▶ **EXERCISE DETAILS**
Leaving out every picture, copy the lines of the data exactly, from the first through the line containing "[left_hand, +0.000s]".

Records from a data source
########
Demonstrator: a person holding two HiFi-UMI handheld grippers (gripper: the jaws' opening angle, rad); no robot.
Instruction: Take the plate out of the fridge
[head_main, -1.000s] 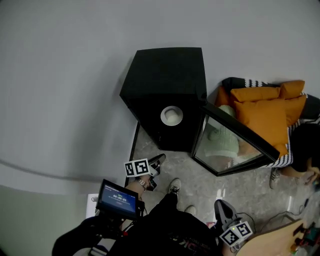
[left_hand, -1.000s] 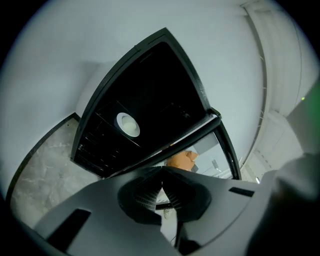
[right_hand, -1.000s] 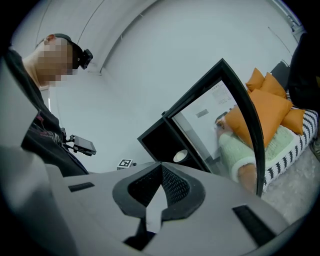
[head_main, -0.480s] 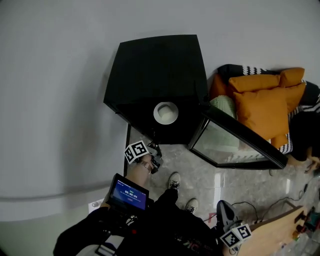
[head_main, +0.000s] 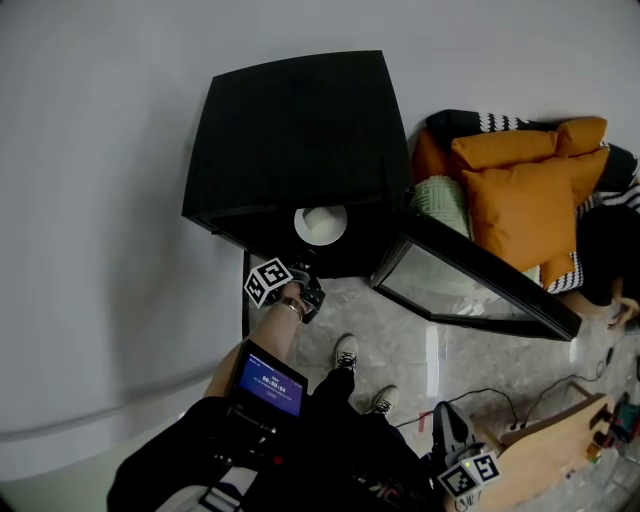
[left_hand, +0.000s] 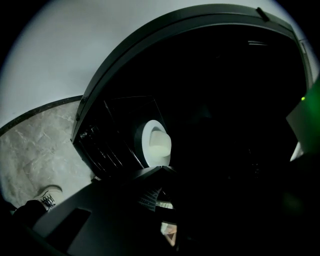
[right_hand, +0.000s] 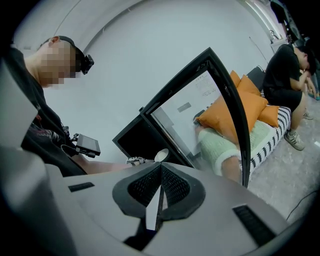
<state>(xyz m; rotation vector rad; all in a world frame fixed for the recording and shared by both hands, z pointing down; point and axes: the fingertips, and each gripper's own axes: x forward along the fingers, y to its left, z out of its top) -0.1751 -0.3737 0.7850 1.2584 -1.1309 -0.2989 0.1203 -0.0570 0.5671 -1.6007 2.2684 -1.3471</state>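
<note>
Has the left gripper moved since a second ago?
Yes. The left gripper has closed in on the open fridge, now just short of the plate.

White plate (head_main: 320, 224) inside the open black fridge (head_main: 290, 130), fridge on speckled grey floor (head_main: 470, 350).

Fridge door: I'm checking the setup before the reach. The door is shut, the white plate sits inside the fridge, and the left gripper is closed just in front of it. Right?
Not quite: the fridge door stands open, swung out to the right, as the head view shows. The white plate does sit inside the fridge, with the closed left gripper just in front.
</note>
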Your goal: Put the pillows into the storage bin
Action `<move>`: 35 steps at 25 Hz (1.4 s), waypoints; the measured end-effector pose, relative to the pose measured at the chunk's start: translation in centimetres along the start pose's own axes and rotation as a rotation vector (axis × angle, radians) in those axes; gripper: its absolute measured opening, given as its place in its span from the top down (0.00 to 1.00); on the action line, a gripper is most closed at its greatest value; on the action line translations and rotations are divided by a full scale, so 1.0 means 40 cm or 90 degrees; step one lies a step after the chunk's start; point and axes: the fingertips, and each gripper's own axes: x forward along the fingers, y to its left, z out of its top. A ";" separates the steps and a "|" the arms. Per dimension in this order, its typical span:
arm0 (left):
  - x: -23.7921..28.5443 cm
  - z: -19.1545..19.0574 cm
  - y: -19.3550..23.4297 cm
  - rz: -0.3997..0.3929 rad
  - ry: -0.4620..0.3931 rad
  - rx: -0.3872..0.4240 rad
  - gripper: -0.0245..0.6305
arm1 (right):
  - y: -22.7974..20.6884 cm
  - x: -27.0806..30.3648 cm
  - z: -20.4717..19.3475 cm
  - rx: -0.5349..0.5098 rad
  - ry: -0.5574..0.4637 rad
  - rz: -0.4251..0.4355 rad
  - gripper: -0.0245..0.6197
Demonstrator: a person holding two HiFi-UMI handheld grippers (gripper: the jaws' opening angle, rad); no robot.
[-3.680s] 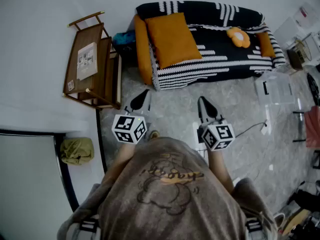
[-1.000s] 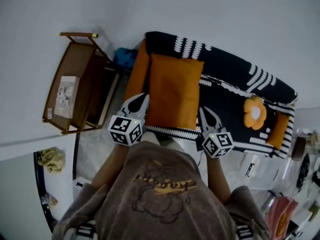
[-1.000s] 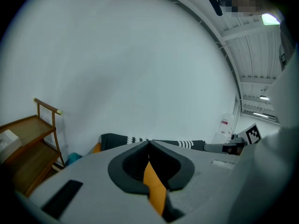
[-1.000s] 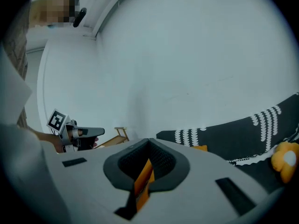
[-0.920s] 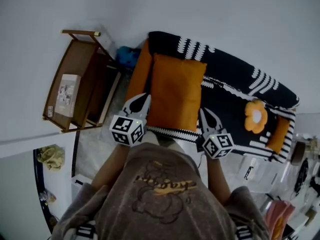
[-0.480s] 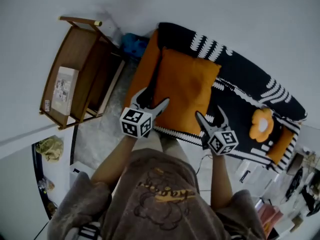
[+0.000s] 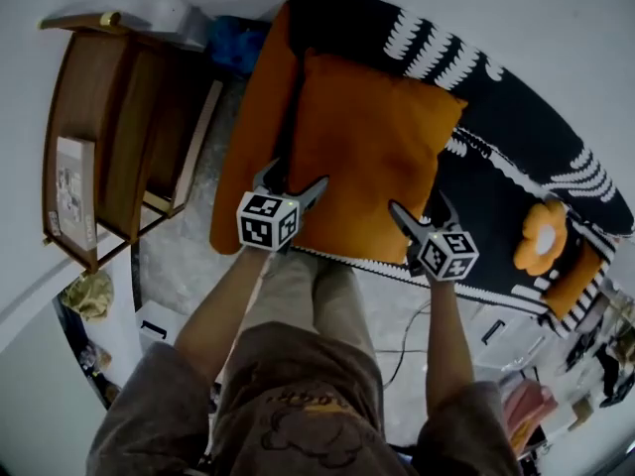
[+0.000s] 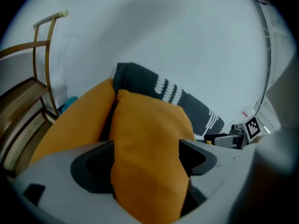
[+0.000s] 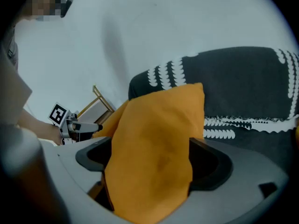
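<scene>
Grasp step, pillow 1. Left claw [image 7: 295, 178] and right claw [image 7: 422, 211] have just been opening and stand wide. Each straddles the near edge of the orange pillow [image 7: 372, 147] on the striped sofa [image 7: 516, 137], not clamped. Next, I judge: close both, lift together. Bin unseen.

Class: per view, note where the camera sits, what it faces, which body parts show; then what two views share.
Head view: on head, facing down at sofa; torso, arms, left claw, right claw.
Left gripper view: on left claw, facing orange pillow; right claw beyond.
Right gripper view: on right claw, facing pillow; arm at left.
Shared: pillow between each claw's just-opened jaws.
</scene>
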 end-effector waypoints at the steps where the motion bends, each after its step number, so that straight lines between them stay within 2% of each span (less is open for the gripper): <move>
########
▶ **SOLVED EXERCISE**
Demonstrator: a person holding two HiFi-UMI handheld grippers (gripper: the jaws' opening angle, rad); no robot.
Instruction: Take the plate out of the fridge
[head_main, -1.000s] 
[left_hand, -1.000s] 
[right_hand, -1.000s] 
[head_main, -0.480s] 
[head_main, +0.000s] 
[left_hand, +0.000s] 

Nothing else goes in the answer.